> [Exercise data]:

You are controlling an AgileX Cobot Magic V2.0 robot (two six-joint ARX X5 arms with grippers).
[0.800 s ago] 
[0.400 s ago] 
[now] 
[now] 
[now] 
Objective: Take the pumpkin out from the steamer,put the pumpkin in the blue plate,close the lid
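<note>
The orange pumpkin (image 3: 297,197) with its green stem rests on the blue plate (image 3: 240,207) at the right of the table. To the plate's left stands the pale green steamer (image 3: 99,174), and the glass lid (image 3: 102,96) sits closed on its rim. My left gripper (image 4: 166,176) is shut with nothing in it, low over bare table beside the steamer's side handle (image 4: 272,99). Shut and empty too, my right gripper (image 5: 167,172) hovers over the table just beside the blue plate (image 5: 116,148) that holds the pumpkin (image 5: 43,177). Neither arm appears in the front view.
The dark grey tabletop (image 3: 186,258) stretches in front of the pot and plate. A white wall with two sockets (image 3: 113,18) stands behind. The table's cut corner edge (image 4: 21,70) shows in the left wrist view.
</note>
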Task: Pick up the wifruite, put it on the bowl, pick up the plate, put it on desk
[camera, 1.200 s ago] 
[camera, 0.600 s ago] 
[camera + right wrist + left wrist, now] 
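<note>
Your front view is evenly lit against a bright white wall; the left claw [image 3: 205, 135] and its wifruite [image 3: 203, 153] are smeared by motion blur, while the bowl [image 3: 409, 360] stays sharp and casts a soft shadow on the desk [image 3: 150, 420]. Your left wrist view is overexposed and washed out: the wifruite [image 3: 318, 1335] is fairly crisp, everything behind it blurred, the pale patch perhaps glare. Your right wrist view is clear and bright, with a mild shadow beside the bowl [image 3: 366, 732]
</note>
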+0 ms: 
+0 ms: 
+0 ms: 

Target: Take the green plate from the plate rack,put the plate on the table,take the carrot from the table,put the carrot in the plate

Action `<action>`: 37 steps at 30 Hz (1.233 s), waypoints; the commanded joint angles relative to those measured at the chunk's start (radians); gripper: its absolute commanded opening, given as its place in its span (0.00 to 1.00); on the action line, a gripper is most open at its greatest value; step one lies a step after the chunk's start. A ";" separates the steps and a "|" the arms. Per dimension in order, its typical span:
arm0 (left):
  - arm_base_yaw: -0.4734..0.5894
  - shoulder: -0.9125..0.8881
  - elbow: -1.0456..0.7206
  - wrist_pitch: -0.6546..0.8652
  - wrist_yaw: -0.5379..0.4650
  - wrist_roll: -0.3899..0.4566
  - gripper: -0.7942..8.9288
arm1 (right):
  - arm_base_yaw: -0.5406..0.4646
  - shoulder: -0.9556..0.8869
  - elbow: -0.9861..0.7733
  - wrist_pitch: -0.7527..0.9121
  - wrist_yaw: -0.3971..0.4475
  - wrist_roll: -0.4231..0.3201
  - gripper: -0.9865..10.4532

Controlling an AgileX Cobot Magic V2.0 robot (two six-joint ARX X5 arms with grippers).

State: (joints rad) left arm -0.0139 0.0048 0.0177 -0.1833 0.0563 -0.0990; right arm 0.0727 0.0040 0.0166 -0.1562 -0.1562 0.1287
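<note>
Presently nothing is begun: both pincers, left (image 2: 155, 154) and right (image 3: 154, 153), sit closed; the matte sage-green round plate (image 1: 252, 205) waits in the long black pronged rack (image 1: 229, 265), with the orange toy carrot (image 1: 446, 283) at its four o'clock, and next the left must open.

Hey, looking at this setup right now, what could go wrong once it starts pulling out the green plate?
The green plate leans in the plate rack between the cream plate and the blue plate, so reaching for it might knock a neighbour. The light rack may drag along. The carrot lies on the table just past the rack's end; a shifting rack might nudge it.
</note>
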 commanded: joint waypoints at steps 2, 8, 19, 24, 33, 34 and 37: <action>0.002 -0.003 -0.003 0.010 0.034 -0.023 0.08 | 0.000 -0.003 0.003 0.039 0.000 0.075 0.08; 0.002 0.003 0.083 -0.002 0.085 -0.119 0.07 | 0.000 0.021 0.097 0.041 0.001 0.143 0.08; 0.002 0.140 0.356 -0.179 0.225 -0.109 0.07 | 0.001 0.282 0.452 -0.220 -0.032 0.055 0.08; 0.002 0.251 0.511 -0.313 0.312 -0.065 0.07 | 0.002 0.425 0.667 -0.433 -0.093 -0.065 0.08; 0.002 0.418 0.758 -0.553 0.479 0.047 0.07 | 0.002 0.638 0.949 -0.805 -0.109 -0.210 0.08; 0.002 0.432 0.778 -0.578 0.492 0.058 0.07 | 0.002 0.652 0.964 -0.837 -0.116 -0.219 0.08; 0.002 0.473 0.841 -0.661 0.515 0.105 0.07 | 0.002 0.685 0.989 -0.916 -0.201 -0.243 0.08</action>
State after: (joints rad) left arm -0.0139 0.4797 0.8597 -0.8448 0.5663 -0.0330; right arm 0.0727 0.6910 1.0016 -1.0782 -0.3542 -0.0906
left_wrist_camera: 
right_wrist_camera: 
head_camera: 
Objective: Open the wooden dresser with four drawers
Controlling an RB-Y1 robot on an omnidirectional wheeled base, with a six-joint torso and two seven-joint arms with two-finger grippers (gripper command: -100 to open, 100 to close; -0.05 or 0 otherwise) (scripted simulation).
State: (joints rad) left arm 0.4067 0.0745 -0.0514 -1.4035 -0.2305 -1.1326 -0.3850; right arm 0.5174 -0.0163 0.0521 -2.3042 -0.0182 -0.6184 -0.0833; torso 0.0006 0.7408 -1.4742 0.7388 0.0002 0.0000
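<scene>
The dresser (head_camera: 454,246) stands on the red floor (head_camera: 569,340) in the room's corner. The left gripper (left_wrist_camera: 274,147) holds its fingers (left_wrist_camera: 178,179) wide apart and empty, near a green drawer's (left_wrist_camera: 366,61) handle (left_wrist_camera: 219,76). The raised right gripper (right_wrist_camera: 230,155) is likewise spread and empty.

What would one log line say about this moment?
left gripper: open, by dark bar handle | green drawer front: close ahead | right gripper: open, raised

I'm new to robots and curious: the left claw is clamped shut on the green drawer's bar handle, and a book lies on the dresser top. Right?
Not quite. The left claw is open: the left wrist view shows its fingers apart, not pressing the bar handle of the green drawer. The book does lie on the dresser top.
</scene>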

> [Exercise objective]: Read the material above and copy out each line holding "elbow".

> [Reply to the exercise]:
  - elbow: -1.0456..0.7206
  - elbow: -0.9861..0.7733

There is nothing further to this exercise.